Exercise brief => All of the data below should be repeated exactly. Pictures should not be included.

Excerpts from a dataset
=-=-=-=-=
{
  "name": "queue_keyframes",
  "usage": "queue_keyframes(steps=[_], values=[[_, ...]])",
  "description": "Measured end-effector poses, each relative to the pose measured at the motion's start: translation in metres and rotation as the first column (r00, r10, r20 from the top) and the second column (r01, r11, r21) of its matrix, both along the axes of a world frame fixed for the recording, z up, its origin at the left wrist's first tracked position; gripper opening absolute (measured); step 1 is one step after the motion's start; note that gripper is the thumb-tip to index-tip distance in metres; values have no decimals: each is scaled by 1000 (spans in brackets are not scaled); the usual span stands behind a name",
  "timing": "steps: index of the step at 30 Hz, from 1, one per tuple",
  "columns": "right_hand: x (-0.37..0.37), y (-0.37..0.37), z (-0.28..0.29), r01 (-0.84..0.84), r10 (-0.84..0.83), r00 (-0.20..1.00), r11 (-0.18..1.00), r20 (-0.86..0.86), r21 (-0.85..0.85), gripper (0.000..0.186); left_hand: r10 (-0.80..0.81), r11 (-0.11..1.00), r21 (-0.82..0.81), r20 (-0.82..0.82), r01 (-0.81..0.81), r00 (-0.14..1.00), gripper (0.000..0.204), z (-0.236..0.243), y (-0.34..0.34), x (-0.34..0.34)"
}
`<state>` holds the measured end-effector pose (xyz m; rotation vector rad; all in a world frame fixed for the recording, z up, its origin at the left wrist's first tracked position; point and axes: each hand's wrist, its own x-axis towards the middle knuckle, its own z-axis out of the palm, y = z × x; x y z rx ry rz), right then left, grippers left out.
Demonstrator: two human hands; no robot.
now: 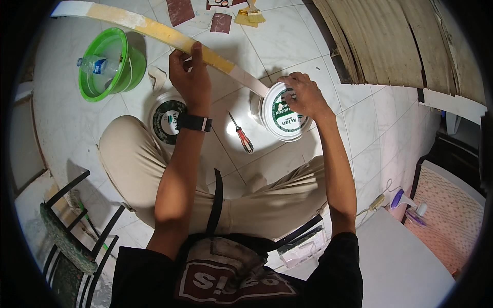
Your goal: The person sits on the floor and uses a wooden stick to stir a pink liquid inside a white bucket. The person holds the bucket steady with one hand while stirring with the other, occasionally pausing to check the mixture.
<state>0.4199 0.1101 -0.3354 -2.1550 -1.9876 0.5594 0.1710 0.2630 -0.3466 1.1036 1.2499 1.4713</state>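
A long narrow board (156, 32), coated in patches of white, yellow and pale pink, slants from the upper left down to the white paint tub (256, 108). My left hand (191, 69), with a black band on the wrist, grips its lower edge near the middle. The board's near end touches or overlaps the tub's rim; I cannot tell which. Over the white-and-green lid (286, 120) my right hand (304, 95) curls its fingers, gripping its far edge. A screwdriver (242, 136) with a red and black handle lies between my forearms. Left of it stands another lidded tub (165, 122), partly behind my left wrist.
A green bucket (134, 69) holding a plastic bottle (97, 65) stands at the left. Sandpaper sheets (221, 23) and paintbrushes (250, 18) lie at the far side. Weathered wooden planks (395, 41) fill the upper right. A metal-framed chair (67, 241) is at the lower left.
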Motion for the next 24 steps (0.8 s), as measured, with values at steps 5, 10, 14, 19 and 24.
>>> queue_keyframes(steps=[5, 10, 14, 19, 24], values=[[1, 17, 19, 12, -14, 998, 999, -57, -35, 26, 4, 1000, 19, -27, -4, 1000, 30, 7, -2, 0], [10, 6, 60, -59, 60, 994, 998, -88, 21, 22, -18, 998, 54, 30, 17, 999, 32, 28, -4, 4], [7, -31, 91, -63, 66, 998, 985, -9, 163, 25, -13, 998, 66, 66, 9, 998, 32, 49, -2, 6], [-5, -88, 117, 72, -84, 996, 949, 24, 306, 28, -20, 995, 99, 68, 13, 997, 32, 66, 1, 5], [-11, -128, 131, 197, -215, 977, 912, 9, 360, 29, -29, 991, 130, 79, 19, 996, 30, 72, -1, 11]])
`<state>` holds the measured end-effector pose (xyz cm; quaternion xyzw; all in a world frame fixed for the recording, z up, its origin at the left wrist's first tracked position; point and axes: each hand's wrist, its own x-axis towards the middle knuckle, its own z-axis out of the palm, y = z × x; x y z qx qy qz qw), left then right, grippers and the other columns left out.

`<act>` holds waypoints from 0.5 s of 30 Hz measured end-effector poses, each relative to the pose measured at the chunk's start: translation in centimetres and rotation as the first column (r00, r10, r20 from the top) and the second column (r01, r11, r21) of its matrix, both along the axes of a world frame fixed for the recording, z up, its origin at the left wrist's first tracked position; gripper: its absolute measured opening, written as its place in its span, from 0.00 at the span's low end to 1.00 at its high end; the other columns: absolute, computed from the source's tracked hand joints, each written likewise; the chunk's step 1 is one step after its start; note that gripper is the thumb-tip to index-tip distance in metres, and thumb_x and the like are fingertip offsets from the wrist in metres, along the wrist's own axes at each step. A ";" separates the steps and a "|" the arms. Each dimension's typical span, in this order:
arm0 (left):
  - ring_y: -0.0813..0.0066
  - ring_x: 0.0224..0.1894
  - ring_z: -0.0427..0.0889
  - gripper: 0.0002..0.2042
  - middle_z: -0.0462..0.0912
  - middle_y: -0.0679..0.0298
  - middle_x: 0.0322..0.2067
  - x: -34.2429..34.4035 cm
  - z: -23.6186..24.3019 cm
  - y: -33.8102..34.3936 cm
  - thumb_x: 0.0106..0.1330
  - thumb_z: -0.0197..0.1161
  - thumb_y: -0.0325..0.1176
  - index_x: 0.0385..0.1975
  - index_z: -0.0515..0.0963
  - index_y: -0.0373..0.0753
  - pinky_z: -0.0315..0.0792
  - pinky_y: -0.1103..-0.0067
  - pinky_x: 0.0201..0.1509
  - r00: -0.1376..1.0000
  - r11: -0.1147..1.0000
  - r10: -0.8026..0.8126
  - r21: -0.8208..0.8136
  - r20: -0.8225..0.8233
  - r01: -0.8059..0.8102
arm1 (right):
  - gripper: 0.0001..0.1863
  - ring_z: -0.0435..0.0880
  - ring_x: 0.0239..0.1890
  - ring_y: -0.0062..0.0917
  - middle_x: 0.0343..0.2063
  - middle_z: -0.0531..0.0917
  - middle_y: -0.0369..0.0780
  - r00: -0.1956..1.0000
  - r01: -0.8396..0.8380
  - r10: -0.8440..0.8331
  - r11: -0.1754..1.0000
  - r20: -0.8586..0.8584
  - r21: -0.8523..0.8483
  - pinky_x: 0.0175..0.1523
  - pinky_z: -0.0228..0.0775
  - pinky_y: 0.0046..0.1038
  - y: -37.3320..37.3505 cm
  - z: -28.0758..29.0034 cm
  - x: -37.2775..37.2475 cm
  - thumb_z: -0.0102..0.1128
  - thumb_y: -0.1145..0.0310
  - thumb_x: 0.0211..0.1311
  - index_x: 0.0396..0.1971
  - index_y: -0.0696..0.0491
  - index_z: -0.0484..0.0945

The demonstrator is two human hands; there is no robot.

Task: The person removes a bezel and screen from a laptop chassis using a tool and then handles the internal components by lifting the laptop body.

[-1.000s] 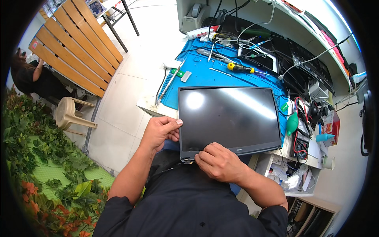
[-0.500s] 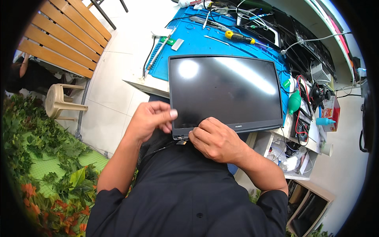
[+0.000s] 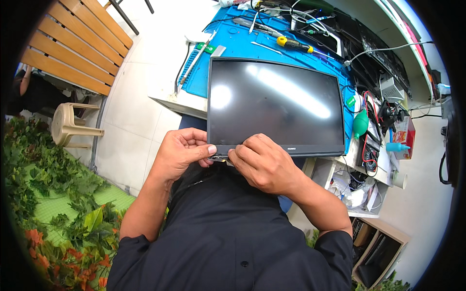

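Observation:
A dark laptop screen (image 3: 276,109) with a thin black frame lies tilted, partly over the blue work mat and partly over the table's near edge. Its lower left corner, where a small hinge (image 3: 219,157) shows, sits between my hands. My left hand (image 3: 182,151) pinches that corner, thumb on the front and fingers curled behind. Beside it, my right hand (image 3: 262,162) is closed on the lower bezel, fingertips bent around the edge. What lies behind the screen under my fingers is hidden.
On the blue mat (image 3: 233,41) lie a yellow-black screwdriver (image 3: 293,44), tweezers and cables. A green air blower (image 3: 360,124), a multimeter (image 3: 371,157) and a light blue bottle (image 3: 397,147) stand at the right. An open drawer (image 3: 364,213) is below. A beige stool (image 3: 73,123) stands left.
My left hand has come in to grip the screen's lower left corner. The screen's upper edge has risen in the picture, and its reflections have shifted. My right hand stays on the lower bezel.

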<state>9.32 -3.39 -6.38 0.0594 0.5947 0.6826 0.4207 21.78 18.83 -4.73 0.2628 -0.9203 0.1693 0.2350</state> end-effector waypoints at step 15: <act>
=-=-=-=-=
Your response =>
{
  "name": "queue_keyframes",
  "usage": "queue_keyframes(steps=[_], values=[[_, ...]])",
  "description": "Measured end-effector poses, each relative to the pose measured at the motion's start: translation in metres and rotation as the first column (r00, r10, r20 from the top) and the second column (r01, r11, r21) of its matrix, both along the axes of a world frame fixed for the recording, z up, its origin at the left wrist's first tracked position; gripper opening absolute (measured); step 1 is one step after the motion's start; note that gripper is the thumb-tip to index-tip distance in metres; values have no decimals: each is scaled by 1000 (spans in brackets are not scaled); the usual span stands behind a name",
  "timing": "steps: index of the step at 30 Hz, from 1, one per tuple",
  "columns": "right_hand: x (-0.37..0.37), y (-0.37..0.37), z (-0.28..0.29), r01 (-0.84..0.84), r10 (-0.84..0.83), r00 (-0.20..1.00), r11 (-0.18..1.00), r20 (-0.86..0.86), r21 (-0.85..0.85), gripper (0.000..0.186); left_hand: r10 (-0.80..0.81), r11 (-0.11..1.00), r21 (-0.82..0.81), r20 (-0.82..0.82), r01 (-0.81..0.81), r00 (-0.14..1.00), gripper (0.000..0.204), z (-0.236..0.243), y (-0.34..0.34), x (-0.34..0.34)"
}
`<state>` holds the measured end-effector pose (xyz m; rotation vector rad; all in a world frame fixed for the recording, z up, its origin at the left wrist's first tracked position; point and axes: each hand's wrist, its own x-axis towards the middle knuckle, its own z-axis out of the palm, y = z × x; x y z rx ry rz), right then left, grippers left out.
Demonstrator: two human hands; no robot.
now: 
Your goal: The person sits on the floor and uses a wooden stick to stir a pink liquid inside a white bucket. The person holds the bucket steady with one hand while stirring with the other, occasionally pausing to check the mixture.
<state>0.4199 0.1101 -0.3354 -2.1550 -1.9876 0.5594 0.1710 0.2630 -0.3466 1.1036 1.2499 1.4713</state>
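A long narrow board (156, 32), coated in patches of white, yellow and pale pink, slants from the upper left down to the white paint tub (256, 108). My left hand (191, 69), with a black band on the wrist, grips its lower edge near the middle. The board's near end touches or overlaps the tub's rim; I cannot tell which. Over the white-and-green lid (286, 120) my right hand (304, 95) curls its fingers, gripping its far edge. A screwdriver (242, 136) with a red and black handle lies between my forearms. Left of it stands another lidded tub (165, 122), partly behind my left wrist.
A green bucket (134, 69) holding a plastic bottle (97, 65) stands at the left. Sandpaper sheets (221, 23) and paintbrushes (250, 18) lie at the far side. Weathered wooden planks (395, 41) fill the upper right. A metal-framed chair (67, 241) is at the lower left.
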Motion for the next 24 steps (0.8 s), as measured, with values at steps 5, 10, 14, 19 and 24.
>>> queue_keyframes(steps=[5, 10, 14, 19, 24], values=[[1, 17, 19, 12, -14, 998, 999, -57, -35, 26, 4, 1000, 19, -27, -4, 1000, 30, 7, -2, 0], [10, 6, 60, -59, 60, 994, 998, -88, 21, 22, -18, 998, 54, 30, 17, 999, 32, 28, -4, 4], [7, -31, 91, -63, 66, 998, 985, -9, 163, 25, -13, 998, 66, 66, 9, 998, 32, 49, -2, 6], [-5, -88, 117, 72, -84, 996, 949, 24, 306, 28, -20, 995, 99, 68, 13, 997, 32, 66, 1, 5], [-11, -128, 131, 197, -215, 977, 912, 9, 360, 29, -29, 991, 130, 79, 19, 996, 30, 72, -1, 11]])
`<state>` holds the measured end-effector pose (xyz cm; quaternion xyzw; all in a world frame fixed for the recording, z up, its origin at the left wrist's first tracked position; point and axes: each hand's wrist, its own x-axis towards the middle knuckle, its own z-axis out of the palm, y = z × x; x y z qx qy qz qw), left then right, grippers and the other columns left out.

`<act>` holds waypoints from 0.5 s of 30 Hz measured end-effector poses, each relative to the pose measured at the chunk's start: translation in centimetres and rotation as the first column (r00, r10, r20 from the top) and the second column (r01, r11, r21) of its matrix, both along the axes of a world frame fixed for the recording, z up, its origin at the left wrist's first tracked position; gripper: its absolute measured opening, written as its place in its span, from 0.00 at the span's low end to 1.00 at its high end; the other columns: absolute, computed from the source's tracked hand joints, each written likewise; the chunk's step 1 is one step after its start; note that gripper is the thumb-tip to index-tip distance in metres, and thumb_x and the like are fingertip offsets from the wrist in metres, along the wrist's own axes at each step. A ";" separates the steps and a "|" the arms. Each dimension's typical span, in this order:
arm0 (left):
  - ring_y: -0.0813..0.0066
  - ring_x: 0.0224..0.1894
  - ring_z: -0.0427..0.0889
  - gripper: 0.0002..0.2042
  - middle_z: -0.0462..0.0912
  - middle_y: -0.0679..0.0298
  - middle_x: 0.0322..0.2067
  - x: -34.2429..34.4035 cm
  - z: -23.6186..24.3019 cm
  - y: -33.8102..34.3936 cm
  - thumb_x: 0.0106..0.1330
  - thumb_z: -0.0197..0.1161
  - thumb_y: -0.0325..0.1176
  - index_x: 0.0385..0.1975
  - index_z: -0.0515..0.0963
  - index_y: -0.0373..0.0753
  - pinky_z: -0.0315..0.0792
  - pinky_y: -0.1103..-0.0067
  - pinky_x: 0.0201..0.1509
  - r00: -0.1376..1.0000
  - r11: -0.1147..1.0000
  - r10: -0.8026..0.8126
  - r21: -0.8208..0.8136
  - r20: -0.8225..0.8233
  - r01: -0.8059..0.8102
arm1 (right):
  - gripper: 0.0001..0.1863
  - ring_z: -0.0435..0.0880
  - ring_x: 0.0239..0.1890
  - ring_y: -0.0062..0.0917
  - middle_x: 0.0343..0.2063
  - middle_z: -0.0531..0.0917
  - middle_y: -0.0369..0.0780
  - r00: -0.1956..1.0000
  - r01: -0.8396..0.8380
  - r10: -0.8440..0.8331
  - r11: -0.1754..1.0000
  - r20: -0.8586..0.8584
  - r21: -0.8523..0.8483
  - pinky_x: 0.0175..0.1523
  - pinky_z: -0.0228..0.0775
  - pinky_y: 0.0046..0.1038
  - y: -37.3320..37.3505 cm
  - z: -28.0758..29.0034 cm
  - x: -37.2775..37.2475 cm
  - thumb_z: -0.0102..0.1128
  - thumb_y: -0.1145..0.0310
  - thumb_x: 0.0211..0.1311
  - index_x: 0.0396..0.1971
  - index_y: -0.0696..0.0491
  - index_z: -0.0484..0.0945

The demonstrator is two human hands; there is no robot.

Task: The person removes a bezel and screen from a laptop chassis using a tool and then handles the internal components by lifting the laptop body.

[-1.000s] 
[-0.500s] 
[+0.000s] 

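Observation:
A dark laptop screen (image 3: 276,109) with a thin black frame lies tilted, partly over the blue work mat and partly over the table's near edge. Its lower left corner, where a small hinge (image 3: 219,157) shows, sits between my hands. My left hand (image 3: 182,151) pinches that corner, thumb on the front and fingers curled behind. Beside it, my right hand (image 3: 262,162) is closed on the lower bezel, fingertips bent around the edge. What lies behind the screen under my fingers is hidden.
On the blue mat (image 3: 233,41) lie a yellow-black screwdriver (image 3: 293,44), tweezers and cables. A green air blower (image 3: 360,124), a multimeter (image 3: 371,157) and a light blue bottle (image 3: 397,147) stand at the right. An open drawer (image 3: 364,213) is below. A beige stool (image 3: 73,123) stands left.
My left hand has come in to grip the screen's lower left corner. The screen's upper edge has risen in the picture, and its reflections have shifted. My right hand stays on the lower bezel.
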
<state>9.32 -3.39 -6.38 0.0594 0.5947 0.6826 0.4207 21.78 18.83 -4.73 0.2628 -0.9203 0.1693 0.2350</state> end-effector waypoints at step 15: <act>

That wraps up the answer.